**Activity**
Everything from the first line of the records below through the line containing "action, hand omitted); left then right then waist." is to be retyped exactly; leave out the rest.

Segment Open

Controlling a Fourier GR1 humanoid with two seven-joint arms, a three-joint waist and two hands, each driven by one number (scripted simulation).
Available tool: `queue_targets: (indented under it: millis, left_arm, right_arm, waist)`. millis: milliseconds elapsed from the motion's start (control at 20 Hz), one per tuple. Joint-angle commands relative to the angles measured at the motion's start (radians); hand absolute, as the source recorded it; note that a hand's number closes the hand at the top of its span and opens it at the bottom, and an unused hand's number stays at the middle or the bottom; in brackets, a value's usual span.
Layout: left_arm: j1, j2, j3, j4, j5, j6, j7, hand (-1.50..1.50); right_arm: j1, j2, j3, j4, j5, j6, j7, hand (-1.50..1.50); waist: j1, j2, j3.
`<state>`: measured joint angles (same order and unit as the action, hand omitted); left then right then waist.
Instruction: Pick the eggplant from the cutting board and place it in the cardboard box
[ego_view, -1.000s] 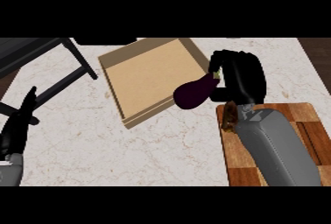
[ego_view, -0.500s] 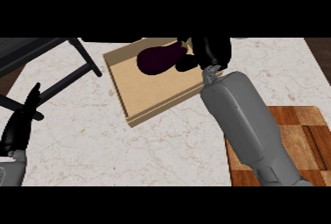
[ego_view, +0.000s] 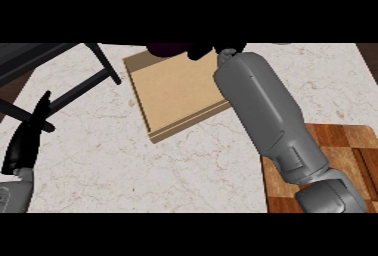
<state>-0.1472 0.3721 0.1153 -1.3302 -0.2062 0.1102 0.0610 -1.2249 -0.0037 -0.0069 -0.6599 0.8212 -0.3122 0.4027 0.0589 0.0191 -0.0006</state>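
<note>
A pale marble bench (ego_view: 148, 170) fills most of the view, and dark bars of some black frame (ego_view: 66, 75) cross its upper left corner. The cardboard box (ego_view: 177, 95) lies flat on the bench in the upper middle, tilted, with its near wall turned to the lower left. At the lower right there is the wooden cutting board (ego_view: 339, 150), with nothing on the part that shows.

The right forearm goes from the lower right up over the box to the top edge. There the right hand (ego_view: 210, 50) shows only as a small dark part, so I cannot tell how its fingers stand. The eggplant (ego_view: 168, 49) is just beside this hand, on its left, over the far edge of the box, and mostly cut off by the top edge.

The left hand (ego_view: 26, 140) rests at the left edge, fingers straight and pointing up.
</note>
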Motion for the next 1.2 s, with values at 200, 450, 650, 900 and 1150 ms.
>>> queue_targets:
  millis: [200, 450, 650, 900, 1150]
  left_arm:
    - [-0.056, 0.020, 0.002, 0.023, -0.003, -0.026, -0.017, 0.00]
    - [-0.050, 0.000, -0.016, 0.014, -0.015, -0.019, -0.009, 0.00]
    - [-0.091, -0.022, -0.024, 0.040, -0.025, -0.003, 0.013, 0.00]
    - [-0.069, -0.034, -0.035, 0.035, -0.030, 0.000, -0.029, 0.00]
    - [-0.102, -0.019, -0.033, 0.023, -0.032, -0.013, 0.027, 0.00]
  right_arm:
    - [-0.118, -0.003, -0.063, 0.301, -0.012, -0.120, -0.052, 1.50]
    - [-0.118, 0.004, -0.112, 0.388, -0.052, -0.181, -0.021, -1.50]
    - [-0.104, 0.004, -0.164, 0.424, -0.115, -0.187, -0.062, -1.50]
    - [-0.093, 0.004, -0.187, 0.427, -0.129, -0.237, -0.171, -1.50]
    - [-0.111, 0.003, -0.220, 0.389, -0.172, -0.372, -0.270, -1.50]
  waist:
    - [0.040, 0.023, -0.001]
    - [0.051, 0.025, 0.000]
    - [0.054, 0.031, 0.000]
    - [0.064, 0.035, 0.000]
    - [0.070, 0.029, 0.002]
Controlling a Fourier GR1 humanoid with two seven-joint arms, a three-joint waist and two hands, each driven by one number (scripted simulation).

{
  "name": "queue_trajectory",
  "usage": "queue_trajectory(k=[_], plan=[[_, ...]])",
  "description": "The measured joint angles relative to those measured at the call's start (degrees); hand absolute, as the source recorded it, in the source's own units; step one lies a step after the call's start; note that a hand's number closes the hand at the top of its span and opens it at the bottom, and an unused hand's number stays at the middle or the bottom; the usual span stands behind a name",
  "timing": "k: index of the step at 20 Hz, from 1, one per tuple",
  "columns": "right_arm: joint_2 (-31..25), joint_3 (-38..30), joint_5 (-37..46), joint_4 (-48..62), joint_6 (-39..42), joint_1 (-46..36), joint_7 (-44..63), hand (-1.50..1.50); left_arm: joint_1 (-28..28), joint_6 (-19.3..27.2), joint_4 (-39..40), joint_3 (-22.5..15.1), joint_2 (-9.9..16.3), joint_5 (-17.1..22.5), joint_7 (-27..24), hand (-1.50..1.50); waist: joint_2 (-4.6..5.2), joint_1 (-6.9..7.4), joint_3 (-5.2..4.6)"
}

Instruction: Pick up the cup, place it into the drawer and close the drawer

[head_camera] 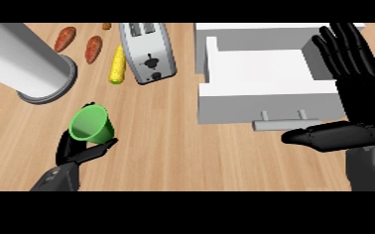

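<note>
The open drawer (264,79) lies at the far right, its handle facing near. The right hand (344,74) rests beside it, fingers straight. At the near left, the left hand (81,151) curls around the green cup (92,124), so the drawer lies to its right.

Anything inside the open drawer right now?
The drawer shows only a bare white floor. Its right side is covered by the open right hand. The green cup is in the left hand.
</note>
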Motion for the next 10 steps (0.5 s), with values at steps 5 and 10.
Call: queue_trajectory(k=[5,10], plan=[[0.04,-0.02,0.7,1.02,-0.08,-0.11,-0.97,-1.5,-0.35,2.75,-2.82,-0.04,-0.85,-0.38,-2.91,1.5,0.09,0.15,0.0],[-1.35,-1.85,-1.0,1.74,1.45,0.06,-1.68,-1.5,-0.88,8.86,-4.97,1.49,-0.74,-0.04,-6.04,1.5,0.09,0.03,0.02]])
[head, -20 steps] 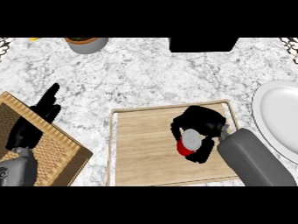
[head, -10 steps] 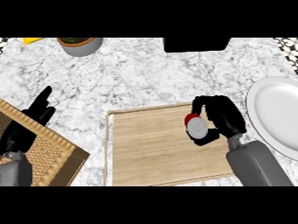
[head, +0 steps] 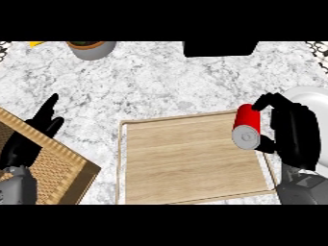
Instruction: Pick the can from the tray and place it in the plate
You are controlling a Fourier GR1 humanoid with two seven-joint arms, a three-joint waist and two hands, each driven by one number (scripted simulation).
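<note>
- Since a second ago the right hand (head: 294,137) has carried the can (head: 246,127) from the middle of the tray (head: 187,163) to the tray's right edge, and the can has turned so that its red side now shows.
- That hand is curled round the can: fingers wrap over its upper end and far side, and the thumb shows just below its grey end.
- The can is tilted, its red body pointing up and away and its grey round end facing down toward the viewer.
- It hangs over the tray's right rim, between the bare wood and the white plate (head: 322,108), and does not touch the plate.
- Part of the plate is hidden behind the right hand and forearm; its visible rim runs along the right edge of the view.
- The tray is a pale wooden board with a low raised rim, lying on the marble counter (head: 159,81).
- The left hand (head: 31,139) rests open at the lower left, fingers straight and pointing up, over a woven basket (head: 60,168).
- At the far edge of the counter stand a grey bowl (head: 92,49) and a black box (head: 220,48); a small yellow thing (head: 36,43) shows at the top left, too little of it to name.
</note>
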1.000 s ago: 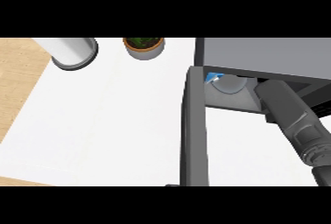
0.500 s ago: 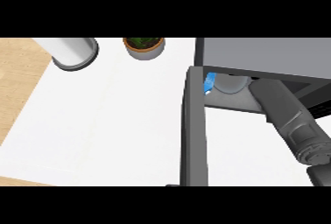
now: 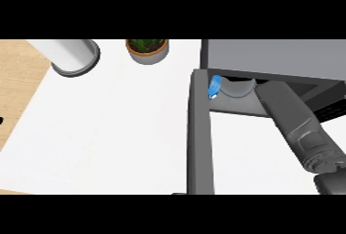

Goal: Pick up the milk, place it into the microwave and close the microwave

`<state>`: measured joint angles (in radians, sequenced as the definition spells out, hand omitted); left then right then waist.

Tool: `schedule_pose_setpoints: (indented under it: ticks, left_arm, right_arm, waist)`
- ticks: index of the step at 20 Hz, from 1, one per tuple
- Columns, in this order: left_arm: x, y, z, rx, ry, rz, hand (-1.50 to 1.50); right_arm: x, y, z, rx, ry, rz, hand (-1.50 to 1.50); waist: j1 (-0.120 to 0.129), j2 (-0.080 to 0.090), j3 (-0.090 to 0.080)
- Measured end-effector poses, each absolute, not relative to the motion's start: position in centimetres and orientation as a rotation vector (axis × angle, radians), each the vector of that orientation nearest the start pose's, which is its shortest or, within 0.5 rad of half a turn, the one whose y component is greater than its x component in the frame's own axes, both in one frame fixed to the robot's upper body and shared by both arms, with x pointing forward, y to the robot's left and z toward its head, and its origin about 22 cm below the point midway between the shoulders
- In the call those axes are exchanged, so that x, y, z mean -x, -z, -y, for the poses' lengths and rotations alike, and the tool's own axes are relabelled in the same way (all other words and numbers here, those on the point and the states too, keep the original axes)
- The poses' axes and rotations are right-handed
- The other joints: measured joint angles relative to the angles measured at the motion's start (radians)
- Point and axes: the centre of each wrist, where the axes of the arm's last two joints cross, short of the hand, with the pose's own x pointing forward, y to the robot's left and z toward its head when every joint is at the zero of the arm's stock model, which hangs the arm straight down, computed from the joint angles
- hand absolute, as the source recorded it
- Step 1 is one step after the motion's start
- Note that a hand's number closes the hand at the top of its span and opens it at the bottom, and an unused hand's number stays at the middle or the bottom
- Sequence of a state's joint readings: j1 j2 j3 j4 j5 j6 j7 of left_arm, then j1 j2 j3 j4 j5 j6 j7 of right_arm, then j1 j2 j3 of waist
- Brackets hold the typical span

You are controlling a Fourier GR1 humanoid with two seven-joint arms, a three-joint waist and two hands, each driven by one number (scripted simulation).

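Observation:
The milk (image 3: 215, 87) shows as a small blue and white shape at the left of the microwave's (image 3: 270, 55) open mouth, beside a pale grey rounded shape (image 3: 236, 87). The microwave door (image 3: 200, 137) stands open, swung out toward me as a dark upright bar. My right forearm (image 3: 294, 123) reaches up from the lower right into the opening. Its hand is hidden under the microwave's top, so I cannot see whether it touches the milk. My left hand does not show.
A white cylinder on a dark base (image 3: 71, 55) stands at the back left. A potted plant (image 3: 147, 49) is at the back middle. The white counter (image 3: 108, 132) spreads left of the door, with a wooden strip (image 3: 17, 82) beyond its left edge.
The milk has slid a little left and toward me at the microwave's mouth. My right forearm has shifted slightly left inside the opening.

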<state>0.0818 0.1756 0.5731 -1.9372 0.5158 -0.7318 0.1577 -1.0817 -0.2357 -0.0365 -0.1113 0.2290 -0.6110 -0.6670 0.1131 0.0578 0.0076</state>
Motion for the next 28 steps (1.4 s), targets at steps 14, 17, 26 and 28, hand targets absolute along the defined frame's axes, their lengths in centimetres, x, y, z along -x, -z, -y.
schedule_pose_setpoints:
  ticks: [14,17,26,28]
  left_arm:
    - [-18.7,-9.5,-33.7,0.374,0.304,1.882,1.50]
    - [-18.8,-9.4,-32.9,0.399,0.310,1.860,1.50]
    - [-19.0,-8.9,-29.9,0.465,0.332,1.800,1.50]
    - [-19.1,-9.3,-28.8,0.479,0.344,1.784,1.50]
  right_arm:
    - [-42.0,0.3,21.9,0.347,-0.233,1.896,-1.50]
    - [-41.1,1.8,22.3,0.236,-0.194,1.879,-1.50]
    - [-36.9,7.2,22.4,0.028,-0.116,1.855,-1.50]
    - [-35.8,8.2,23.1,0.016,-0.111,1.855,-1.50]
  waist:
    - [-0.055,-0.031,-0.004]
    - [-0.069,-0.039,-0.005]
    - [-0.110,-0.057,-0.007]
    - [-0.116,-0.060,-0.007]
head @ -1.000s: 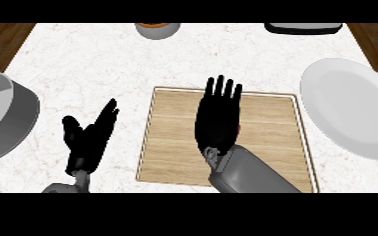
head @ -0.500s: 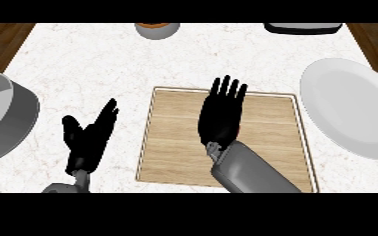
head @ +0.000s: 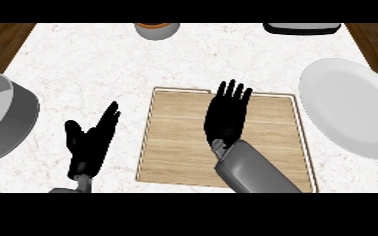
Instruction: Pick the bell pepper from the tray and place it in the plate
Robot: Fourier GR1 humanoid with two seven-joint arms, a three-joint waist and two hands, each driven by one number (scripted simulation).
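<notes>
A wooden tray lies in the middle of the counter. My right hand hovers flat over its centre, open, fingers straight and pointing away from me. No bell pepper shows anywhere; whatever lies under the hand is hidden. The white plate sits to the right of the tray, bare. My left hand rests open on the counter left of the tray, fingers up.
A grey pot stands at the left edge. At the back are a small bowl with a brown rim and a black dish. Dark wood shows at the counter's far corners.
My right hand has drifted slightly to the right over the tray, its forearm coming further into view. The left hand has not moved.
</notes>
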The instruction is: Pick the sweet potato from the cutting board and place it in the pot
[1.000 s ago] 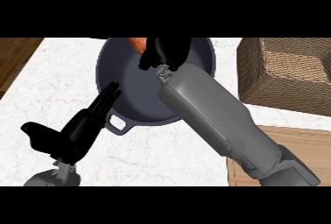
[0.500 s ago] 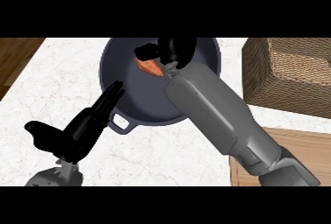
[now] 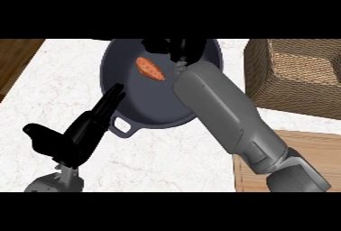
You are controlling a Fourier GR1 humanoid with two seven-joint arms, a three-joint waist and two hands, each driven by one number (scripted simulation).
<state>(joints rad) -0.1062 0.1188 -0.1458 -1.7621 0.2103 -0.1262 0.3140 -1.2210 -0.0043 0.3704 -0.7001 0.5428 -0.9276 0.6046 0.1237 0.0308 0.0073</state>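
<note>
The orange sweet potato (image 3: 149,68) lies on the floor of the dark grey pot (image 3: 143,108), in its far part. My right hand (image 3: 181,48) hovers over the pot's far side, just right of the sweet potato and apart from it, fingers relaxed and holding nothing. The right forearm crosses the pot's right half and hides it. At the lower left my left hand (image 3: 78,131) stays open, its straight fingers pointing up over the pot's near-left rim. Of the wooden cutting board (image 3: 307,146) only a part shows at the lower right.
A woven basket (image 3: 296,67) stands at the right, close to the pot. The pot's loop handle (image 3: 122,127) sticks out toward me next to my left hand. The white marble counter (image 3: 166,162) ends at a wooden strip (image 3: 13,58) on the left.
The right hand carried the sweet potato over the pot, let it go there and drew slightly right. The sweet potato now lies free in the pot. The left hand stayed put.
</note>
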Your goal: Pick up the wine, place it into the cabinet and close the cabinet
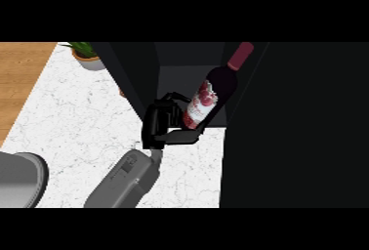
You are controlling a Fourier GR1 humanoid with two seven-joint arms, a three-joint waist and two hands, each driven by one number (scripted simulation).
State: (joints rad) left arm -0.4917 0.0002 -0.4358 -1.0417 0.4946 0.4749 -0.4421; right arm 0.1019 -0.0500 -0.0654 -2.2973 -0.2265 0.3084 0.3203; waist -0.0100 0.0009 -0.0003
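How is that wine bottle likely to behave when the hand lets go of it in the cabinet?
The wine bottle is tall, narrow and leaning, so it may tip. It looks rigid and glossy, so probably slippery and breakable. The hand sits by its base.

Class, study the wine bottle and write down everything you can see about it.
The wine bottle is dark glass with a dark red capped neck and a white label patterned in red. It stands tilted, neck leaning up to the right, inside the open dark cabinet. One black hand is at its lower part, thumb under the base; which hand it is cannot be told.
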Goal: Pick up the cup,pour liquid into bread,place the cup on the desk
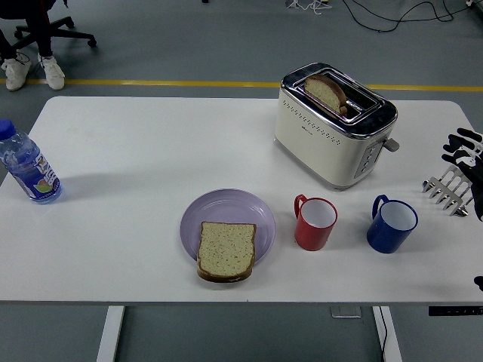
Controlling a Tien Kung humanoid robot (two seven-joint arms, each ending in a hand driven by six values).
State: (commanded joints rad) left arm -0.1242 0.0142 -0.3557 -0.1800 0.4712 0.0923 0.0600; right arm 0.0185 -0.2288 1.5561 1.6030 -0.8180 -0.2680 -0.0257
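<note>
A red cup [315, 223] stands upright on the white table [136, 151], its handle to the left. Right of it is a blue cup [392, 225], also upright. A slice of brown bread [226, 250] lies on the front of a purple plate [226, 210], left of the red cup. My right hand [466, 148] shows only at the picture's right edge, well right of the blue cup and farther back; its fingers are spread and hold nothing. The left arm is out of view.
A cream toaster [334, 124] with a bread slice [326, 92] in its slot stands behind the cups. A small metal rack [447, 190] sits near the right edge. A water bottle [26, 166] stands at far left. A person's feet [30, 69] show beyond the table.
</note>
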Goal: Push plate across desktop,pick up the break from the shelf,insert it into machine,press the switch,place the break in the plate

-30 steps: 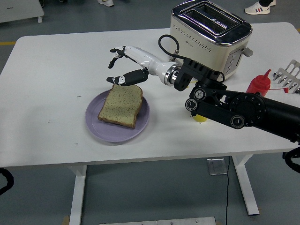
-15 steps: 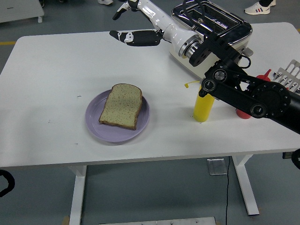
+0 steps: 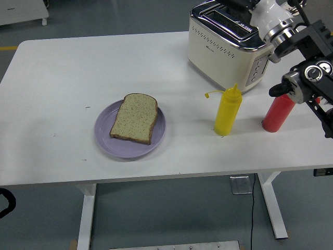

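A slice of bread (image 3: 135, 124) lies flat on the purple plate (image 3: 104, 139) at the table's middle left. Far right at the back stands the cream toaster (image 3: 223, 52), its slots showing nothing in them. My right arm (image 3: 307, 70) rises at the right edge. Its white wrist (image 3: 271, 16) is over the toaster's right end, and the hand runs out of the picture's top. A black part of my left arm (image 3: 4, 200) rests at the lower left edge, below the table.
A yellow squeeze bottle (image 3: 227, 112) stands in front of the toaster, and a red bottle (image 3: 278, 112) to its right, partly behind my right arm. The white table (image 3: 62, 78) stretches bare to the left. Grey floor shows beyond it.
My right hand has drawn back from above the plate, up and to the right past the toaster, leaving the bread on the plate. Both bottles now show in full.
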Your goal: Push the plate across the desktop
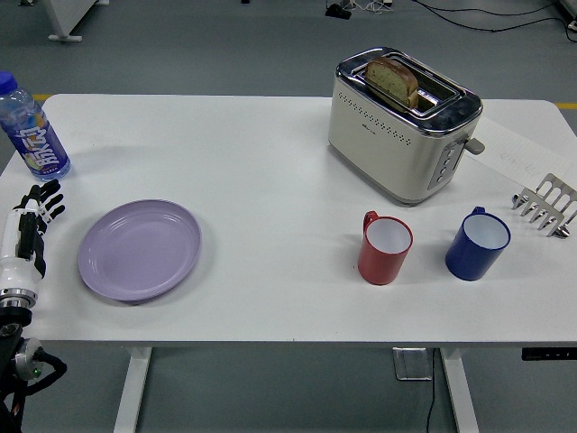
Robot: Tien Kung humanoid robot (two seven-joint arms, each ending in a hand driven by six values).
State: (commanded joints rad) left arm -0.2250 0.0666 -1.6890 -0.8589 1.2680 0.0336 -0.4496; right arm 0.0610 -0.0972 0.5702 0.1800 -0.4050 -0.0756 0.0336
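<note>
A lilac plate (140,249) lies flat on the white table (270,180) at the near left. My left hand (36,221) rests at the table's left edge, just left of the plate with a small gap between them. Its black-tipped fingers (47,200) point away from me, straight and relaxed, and hold nothing. My right hand is out of view.
A blue-labelled water bottle (32,128) stands at the far left. A cream toaster (401,123) with a bread slice stands at the back centre-right. A red mug (385,248) and a blue mug (478,244) stand near right. A metal toast rack (545,206) sits at the right edge.
</note>
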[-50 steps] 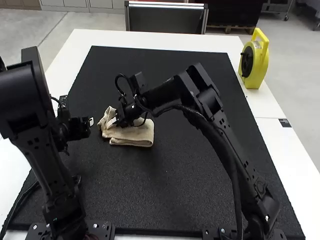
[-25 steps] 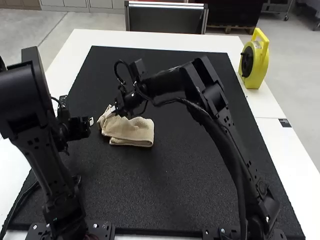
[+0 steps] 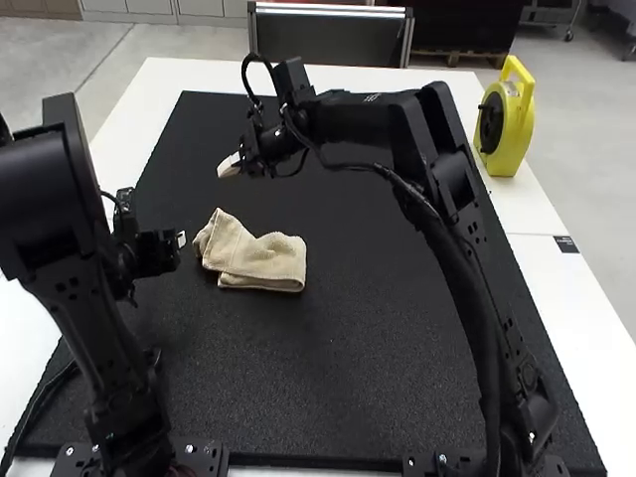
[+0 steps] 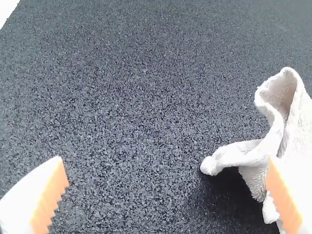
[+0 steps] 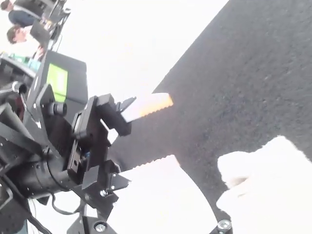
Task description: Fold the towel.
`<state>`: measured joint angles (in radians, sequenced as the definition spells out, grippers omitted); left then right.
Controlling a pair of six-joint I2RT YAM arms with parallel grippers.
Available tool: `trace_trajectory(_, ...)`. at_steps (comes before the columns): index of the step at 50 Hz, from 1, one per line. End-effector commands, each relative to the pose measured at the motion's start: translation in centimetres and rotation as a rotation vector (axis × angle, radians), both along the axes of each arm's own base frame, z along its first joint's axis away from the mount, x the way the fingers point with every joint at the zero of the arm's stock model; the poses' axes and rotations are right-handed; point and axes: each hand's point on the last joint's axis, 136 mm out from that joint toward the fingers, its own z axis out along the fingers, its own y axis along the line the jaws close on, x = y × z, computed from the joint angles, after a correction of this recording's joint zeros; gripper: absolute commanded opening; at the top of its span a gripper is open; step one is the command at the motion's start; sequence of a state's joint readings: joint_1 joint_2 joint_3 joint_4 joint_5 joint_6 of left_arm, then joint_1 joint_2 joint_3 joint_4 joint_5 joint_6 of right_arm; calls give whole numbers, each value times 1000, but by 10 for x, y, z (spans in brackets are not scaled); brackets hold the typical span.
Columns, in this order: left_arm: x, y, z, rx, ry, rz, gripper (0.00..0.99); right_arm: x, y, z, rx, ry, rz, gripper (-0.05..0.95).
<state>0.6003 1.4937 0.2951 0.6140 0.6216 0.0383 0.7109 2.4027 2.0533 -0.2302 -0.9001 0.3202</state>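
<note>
The cream towel (image 3: 262,260) lies folded into a short strip on the black mat, its end toward the left arm rumpled and raised. My left gripper (image 3: 179,240) is low over the mat, just beside that end. In the left wrist view, the open left gripper (image 4: 166,170) has one finger overlapping the towel (image 4: 291,136), which is not seen pinched. Beyond the towel, my right gripper (image 3: 229,166) hangs over the mat. In the right wrist view, the right gripper (image 5: 168,165) is shut with nothing visible in it, and the towel (image 5: 273,190) is beside it.
A yellow reel (image 3: 505,117) stands on the white table (image 3: 542,214) at the right edge. The black mat (image 3: 368,338) stretches around the towel. The left arm's gripper is close to the right one in the right wrist view.
The right gripper has come up off the towel and moved away toward the far side of the mat, uncovering the towel's rumpled end. The left arm has stayed still.
</note>
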Motion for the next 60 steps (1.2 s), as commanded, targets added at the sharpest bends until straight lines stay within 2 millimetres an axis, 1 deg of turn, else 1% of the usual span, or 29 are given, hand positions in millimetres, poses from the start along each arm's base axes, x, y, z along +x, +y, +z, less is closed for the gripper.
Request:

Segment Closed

**Response for this exercise**
Controlling a Fourier GR1 humanoid with two seven-joint arms, a three-joint waist and two hands, each driven by one number (scripted simulation).
Available tool: `queue_targets: (indented under it: millis, left_arm, right_arm, waist)`. millis: milliseconds elapsed from the motion's start (control at 20 Hz), one per tuple. Joint-angle commands relative to the angles measured at the motion's start (radians); hand absolute, as the source recorded it; note that a hand's number closes the hand at the top of its span and opens it at the bottom, and an unused hand's number stays at the middle or the bottom; in brackets, a value's usual span.
Layout: left_arm: j1, j2, j3, j4, j5, j6, j7, hand (-1.50..1.50); right_arm: j1, j2, j3, j4, j5, j6, j7, hand (-1.50..1.50); waist: j1, j2, j3.
`<state>`: measured joint angles (same order and unit as the action, hand omitted); left then right then waist.

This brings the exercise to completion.